MODA TRA I SETTORI A RISCHIO

Confesercenti: «Il tetto alle tariffe energetiche unico antidoto al crollo dei consumi»

Secondo i risultati di un sondaggio di Confesercenti comunicati ad Adnkronos, il 39% degli italiani ha intenzione di tagliare le spese di abbigliamento, cappotti, borse e scarpe per proteggersi da inflazione e caro bollette.

«Nonostante il buon andamento della stagione turistica - si legge in una nota dell’associazione - ad agosto i dati Istat riportano un forte flessione dei volumi di vendita, in confronto sia con luglio che con lo stesso mese dello scorso anno». Una discesa che, secondo Confsercenti, anticipa un’ulteriore contrazione, più marcata, che le attività commerciali stanno già segnalando relativamente a settembre e ai primi giorni di ottobre.  

Se finora a essere intaccati dalla riduzione della propensione alla spesa sono, nel settore extra-alimentare, soprattutto i beni durevoli, si rischia che ben presto tutti i consumi vengano interessati.

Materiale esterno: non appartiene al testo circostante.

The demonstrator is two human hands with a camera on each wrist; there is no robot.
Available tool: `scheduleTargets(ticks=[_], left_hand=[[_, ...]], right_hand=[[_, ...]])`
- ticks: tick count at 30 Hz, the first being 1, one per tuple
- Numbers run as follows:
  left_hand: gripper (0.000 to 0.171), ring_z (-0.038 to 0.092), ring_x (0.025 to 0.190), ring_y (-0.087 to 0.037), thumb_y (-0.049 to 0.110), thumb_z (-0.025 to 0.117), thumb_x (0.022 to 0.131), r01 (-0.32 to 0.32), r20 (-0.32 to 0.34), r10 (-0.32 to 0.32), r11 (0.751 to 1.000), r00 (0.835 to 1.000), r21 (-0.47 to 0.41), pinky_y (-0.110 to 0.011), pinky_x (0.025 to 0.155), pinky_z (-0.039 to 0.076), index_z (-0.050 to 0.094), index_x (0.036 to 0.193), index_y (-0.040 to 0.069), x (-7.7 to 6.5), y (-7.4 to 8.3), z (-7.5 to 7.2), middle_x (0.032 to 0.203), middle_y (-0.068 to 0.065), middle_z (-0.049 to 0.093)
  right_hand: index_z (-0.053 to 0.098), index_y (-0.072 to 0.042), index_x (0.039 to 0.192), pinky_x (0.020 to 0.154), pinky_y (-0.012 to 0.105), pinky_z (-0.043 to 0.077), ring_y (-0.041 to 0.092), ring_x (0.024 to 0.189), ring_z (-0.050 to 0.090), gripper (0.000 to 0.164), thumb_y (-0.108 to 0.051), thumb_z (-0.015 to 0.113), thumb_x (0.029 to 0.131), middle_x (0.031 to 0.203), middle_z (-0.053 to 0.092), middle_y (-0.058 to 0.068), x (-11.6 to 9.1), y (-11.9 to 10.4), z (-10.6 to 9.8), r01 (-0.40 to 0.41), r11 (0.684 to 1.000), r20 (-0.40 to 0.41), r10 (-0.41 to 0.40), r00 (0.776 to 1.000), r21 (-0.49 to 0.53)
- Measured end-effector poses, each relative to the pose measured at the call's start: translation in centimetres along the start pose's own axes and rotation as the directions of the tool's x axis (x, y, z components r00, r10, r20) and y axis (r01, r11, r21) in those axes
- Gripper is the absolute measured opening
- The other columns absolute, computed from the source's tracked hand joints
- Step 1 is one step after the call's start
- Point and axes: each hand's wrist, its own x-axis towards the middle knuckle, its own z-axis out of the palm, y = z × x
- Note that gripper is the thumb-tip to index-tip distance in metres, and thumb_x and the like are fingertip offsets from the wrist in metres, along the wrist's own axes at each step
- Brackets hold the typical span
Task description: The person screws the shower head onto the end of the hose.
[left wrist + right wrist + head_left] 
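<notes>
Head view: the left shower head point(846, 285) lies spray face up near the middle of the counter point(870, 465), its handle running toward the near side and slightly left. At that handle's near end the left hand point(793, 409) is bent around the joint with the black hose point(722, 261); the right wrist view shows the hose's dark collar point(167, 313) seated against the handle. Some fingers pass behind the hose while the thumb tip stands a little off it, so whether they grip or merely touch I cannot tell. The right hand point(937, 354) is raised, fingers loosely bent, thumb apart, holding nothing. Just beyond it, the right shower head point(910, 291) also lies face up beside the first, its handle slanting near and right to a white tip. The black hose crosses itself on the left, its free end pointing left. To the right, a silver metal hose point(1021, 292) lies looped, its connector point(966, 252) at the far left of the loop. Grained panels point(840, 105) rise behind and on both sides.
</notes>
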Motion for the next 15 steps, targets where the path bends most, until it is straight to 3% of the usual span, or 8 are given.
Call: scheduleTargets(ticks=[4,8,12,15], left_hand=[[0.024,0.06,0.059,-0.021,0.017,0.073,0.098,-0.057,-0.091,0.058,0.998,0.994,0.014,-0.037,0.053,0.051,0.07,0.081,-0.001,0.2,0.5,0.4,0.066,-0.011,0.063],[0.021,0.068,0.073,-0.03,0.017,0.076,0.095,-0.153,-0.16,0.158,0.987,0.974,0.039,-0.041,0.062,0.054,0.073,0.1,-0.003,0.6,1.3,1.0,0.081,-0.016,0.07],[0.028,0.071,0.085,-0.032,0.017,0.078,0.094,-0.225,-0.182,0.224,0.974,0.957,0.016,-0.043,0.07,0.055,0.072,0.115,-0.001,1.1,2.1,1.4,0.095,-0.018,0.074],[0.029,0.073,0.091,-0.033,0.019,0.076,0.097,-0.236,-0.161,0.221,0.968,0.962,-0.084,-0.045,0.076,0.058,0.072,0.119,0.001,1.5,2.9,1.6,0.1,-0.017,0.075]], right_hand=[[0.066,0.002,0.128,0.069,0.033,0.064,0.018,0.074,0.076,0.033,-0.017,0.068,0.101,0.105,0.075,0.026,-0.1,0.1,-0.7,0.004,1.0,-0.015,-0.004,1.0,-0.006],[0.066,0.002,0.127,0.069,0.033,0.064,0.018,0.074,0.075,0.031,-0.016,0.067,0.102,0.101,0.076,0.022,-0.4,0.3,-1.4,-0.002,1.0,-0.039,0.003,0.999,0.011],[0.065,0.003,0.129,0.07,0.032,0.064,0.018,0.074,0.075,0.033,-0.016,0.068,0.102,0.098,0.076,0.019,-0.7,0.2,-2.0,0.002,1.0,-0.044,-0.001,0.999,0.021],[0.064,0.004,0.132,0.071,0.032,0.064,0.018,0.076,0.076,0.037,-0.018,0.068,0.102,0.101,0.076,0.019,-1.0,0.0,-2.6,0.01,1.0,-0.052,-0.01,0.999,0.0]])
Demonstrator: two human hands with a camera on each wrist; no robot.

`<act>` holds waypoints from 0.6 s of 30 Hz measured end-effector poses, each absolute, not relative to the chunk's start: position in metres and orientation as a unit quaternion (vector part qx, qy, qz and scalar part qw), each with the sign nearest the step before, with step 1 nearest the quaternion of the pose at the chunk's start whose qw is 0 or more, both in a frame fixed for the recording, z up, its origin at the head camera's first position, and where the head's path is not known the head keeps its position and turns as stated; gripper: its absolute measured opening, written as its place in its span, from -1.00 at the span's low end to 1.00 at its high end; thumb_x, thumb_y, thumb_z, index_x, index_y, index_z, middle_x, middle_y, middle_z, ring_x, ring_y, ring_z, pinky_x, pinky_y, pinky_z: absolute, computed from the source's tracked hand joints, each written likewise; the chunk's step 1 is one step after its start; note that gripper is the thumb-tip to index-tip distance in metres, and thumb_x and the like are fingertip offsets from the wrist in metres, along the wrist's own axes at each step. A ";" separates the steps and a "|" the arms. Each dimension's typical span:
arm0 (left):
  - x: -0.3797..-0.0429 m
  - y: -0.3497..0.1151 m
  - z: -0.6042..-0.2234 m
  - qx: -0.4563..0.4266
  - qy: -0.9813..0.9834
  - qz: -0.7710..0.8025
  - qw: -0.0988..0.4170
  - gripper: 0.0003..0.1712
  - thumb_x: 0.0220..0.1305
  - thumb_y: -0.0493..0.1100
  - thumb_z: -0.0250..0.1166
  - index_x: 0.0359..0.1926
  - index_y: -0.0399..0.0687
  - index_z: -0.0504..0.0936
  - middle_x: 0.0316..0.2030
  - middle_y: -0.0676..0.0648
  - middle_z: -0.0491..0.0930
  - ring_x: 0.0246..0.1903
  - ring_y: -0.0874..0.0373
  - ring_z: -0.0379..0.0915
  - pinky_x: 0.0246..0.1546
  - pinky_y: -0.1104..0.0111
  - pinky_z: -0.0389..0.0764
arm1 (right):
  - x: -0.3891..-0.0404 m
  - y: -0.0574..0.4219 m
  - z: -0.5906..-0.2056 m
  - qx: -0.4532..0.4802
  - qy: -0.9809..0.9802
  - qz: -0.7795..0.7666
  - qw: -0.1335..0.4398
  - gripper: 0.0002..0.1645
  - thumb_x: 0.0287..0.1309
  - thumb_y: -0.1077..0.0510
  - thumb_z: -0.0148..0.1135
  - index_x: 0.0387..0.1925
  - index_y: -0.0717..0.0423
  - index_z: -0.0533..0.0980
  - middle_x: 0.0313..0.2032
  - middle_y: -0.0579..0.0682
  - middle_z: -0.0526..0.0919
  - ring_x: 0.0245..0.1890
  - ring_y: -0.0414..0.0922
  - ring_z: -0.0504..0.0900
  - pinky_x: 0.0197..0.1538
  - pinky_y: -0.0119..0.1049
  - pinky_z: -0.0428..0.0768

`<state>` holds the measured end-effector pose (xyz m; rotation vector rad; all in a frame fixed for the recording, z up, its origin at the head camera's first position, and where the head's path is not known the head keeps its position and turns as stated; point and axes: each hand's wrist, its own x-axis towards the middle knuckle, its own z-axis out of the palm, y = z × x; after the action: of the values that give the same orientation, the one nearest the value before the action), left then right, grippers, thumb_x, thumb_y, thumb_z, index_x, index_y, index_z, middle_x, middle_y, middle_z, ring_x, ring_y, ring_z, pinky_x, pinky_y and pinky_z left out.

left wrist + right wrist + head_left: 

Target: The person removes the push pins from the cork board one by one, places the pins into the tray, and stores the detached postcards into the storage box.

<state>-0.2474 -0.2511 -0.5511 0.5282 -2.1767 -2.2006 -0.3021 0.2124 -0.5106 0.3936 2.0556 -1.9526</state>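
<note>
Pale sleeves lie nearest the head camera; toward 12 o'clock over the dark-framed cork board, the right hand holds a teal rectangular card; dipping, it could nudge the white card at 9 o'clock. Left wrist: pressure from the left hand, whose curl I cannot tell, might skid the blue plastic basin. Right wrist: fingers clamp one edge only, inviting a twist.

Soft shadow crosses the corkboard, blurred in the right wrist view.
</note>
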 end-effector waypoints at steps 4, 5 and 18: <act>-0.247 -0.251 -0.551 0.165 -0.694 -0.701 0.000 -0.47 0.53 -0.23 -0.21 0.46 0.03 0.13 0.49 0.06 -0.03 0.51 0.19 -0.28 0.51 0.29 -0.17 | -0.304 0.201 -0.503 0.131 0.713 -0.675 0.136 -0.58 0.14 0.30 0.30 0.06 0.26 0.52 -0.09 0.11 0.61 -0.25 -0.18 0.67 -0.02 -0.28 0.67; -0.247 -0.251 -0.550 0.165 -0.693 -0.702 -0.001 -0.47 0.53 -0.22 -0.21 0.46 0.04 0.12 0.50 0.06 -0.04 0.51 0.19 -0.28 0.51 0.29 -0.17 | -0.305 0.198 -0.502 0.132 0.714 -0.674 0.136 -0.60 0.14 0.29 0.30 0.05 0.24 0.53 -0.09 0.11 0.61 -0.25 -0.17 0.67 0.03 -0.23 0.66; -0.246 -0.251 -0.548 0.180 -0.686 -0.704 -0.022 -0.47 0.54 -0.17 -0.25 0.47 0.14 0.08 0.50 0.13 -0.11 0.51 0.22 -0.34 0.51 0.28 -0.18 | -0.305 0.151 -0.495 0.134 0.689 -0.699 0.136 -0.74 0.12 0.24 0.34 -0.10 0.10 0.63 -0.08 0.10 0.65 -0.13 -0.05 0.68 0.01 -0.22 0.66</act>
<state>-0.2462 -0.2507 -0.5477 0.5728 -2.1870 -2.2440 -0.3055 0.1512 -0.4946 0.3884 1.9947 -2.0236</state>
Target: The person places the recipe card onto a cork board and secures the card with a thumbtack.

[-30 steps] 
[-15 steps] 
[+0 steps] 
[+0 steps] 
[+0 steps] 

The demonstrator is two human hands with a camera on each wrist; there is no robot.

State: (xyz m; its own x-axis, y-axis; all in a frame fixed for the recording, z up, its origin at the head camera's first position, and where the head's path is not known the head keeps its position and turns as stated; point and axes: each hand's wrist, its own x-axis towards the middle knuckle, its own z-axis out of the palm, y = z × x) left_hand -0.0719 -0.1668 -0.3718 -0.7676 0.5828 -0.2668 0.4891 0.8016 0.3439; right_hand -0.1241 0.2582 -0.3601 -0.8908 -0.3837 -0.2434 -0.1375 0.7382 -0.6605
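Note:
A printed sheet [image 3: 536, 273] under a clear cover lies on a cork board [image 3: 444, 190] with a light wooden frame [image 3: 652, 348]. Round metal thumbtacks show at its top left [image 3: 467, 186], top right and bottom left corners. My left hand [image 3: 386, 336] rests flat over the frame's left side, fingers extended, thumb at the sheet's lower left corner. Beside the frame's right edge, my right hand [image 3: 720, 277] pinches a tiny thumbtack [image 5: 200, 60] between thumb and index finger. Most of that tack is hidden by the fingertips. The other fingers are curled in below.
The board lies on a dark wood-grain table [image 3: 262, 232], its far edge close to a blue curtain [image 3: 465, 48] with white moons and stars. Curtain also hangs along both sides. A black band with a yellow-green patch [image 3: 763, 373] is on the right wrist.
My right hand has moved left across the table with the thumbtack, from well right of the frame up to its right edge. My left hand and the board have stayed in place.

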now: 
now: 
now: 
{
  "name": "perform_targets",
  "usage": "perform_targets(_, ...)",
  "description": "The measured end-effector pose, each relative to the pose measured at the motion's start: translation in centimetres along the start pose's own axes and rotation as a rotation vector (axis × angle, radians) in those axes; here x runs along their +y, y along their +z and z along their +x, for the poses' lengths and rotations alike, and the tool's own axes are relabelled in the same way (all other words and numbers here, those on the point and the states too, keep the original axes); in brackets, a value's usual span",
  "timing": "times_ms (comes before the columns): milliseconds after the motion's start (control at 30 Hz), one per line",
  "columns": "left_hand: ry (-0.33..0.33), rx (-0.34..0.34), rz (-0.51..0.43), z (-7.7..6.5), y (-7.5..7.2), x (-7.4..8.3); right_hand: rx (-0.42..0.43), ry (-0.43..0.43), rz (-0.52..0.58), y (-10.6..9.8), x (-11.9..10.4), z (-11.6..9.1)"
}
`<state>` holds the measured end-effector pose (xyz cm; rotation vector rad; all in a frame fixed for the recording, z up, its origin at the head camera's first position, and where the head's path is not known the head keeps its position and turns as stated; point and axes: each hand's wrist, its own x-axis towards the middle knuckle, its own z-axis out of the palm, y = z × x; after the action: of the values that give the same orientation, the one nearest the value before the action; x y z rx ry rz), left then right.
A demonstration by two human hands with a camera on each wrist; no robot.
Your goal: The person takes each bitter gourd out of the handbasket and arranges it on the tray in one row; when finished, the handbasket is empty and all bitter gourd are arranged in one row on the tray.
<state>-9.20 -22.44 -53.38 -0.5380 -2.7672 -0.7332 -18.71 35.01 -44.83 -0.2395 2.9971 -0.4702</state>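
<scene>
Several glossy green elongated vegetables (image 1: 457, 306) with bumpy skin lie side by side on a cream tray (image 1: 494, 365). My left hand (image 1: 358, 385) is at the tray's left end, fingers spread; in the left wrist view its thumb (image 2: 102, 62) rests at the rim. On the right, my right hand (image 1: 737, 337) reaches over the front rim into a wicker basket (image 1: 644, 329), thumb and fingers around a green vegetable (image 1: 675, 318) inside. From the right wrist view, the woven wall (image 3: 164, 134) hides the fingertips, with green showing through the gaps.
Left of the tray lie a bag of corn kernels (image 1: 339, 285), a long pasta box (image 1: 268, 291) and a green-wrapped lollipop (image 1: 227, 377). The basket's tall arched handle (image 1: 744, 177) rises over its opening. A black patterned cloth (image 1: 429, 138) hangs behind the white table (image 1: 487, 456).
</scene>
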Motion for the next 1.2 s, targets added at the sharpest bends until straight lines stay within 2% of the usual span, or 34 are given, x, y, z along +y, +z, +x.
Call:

«Monitorando il risparmio delle famiglie - continua la nota - Istat evidenzia come queste abbiano eroso nel secondo trimestre già oltre due punti di propensione al risparmio, per mantenere un certo livello di acquisti. Risorse che si esauriranno nei prossimi mesi: l’autunno sarà dunque il banco di prova della capacità di resilienza delle imprese della distribuzione commerciale, anche se i piccoli sono già in debito d’ossigeno».  

Gli esercizi di vicinato registrano, infatti, un crollo nei volumi del -4% rispetto a un anno fa, concentrato in particolare nel comparto non food. Continua invece l’ascesa del commercio elettronico, che come fa notare Confesercenti opera in regime di completa deregulation e si sta già preparando all’assalto del Natale, tra Prime Days e Black Friday, essendo più al riparo dalle conseguenze dell’aumento dei costi energetici, soprattutto rispetto ai già citati punti vendita di vicinato.

«In questo quadro, a nostro avviso - conclude il comunicato - l’unica soluzione possibile rimane l’imposizione di un tetto alle tariffe energetiche, che riporti i costi per l’approvvigionamento di energia e gas a livelli sostenibili per famiglie e imprese. Senza un intervento di questo tipo l’inflazione continuerà a salire e a far contrarre i consumi, per i quali non è difficile prevedere quest’autunno una vera e propria caduta libera».